La caza del meteoro
La caza del meteoro ¿Pasó el meteoro ante sus anteojos? Debería pensarse que no al ver sus semblantes abatidos. Su igual mal humor probaba un doble y parecido fracaso. Ni uno ni otro habían visto nada. ¿No se trataría, por consiguiente, de un meteoro errante, escapado para siempre a la atracción terrestre?
Una nota que apareció en los diarios del 19 de abril vino a orientarles sobre el particular.
Esa nota, redactada por el observatorio de Boston, estaba concebida en los siguientes términos:
Anteayer, viernes, 17 de abril, a las nueve, diecinueve minutos y nueve segundos de la noche, un bólido de gran tamaño atravesó los aires en la parte Oeste del cielo, con una rapidez vertiginosa.
Una circunstancia de las más singulares y propia para halagar el amor propio de Whaston es que, según parece, este meteoro había sido descubierto el mismo día y hora por dos de sus más eminentes convecinos.
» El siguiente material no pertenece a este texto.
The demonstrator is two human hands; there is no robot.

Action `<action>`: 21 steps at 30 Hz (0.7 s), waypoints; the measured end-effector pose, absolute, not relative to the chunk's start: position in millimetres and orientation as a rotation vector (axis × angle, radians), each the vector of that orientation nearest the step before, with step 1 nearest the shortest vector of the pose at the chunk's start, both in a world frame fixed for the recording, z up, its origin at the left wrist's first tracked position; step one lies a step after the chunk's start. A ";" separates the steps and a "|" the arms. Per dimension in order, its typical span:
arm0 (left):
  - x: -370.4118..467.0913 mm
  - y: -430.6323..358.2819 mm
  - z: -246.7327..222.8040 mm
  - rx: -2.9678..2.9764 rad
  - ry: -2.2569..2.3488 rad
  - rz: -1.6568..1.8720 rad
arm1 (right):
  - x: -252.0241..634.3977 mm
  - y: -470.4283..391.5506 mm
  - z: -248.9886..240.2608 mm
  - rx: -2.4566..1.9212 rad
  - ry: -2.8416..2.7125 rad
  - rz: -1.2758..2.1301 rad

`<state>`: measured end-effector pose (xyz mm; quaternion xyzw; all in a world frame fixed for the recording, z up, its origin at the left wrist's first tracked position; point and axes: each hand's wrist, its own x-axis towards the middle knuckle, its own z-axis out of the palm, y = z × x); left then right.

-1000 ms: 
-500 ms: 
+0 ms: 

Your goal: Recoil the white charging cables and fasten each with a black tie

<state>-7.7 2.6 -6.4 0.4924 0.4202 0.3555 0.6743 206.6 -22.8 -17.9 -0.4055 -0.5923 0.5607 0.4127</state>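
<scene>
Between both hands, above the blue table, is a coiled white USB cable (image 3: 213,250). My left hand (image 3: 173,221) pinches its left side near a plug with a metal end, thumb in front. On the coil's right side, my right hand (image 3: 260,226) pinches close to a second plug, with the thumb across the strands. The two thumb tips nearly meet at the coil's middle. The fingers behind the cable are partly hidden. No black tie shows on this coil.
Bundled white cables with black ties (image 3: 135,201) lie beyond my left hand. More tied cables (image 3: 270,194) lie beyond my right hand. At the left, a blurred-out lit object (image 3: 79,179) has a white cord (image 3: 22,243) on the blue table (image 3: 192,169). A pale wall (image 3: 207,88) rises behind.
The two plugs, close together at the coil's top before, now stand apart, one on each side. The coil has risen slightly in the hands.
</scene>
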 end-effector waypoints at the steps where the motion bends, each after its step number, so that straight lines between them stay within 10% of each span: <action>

Según el observatorio de Pittsburg, este bólido, en efecto, sería el señalado en 24 de marzo por Mr. Dean Forsyth, y, según el observatorio de Cincinnati, él señalado en igual fecha por el doctor Sydney Hudelson. Ahora bien, los señores Dean Forsyth y Sydney Hudelson habitan ambos en Whaston, en donde son muy conocidos.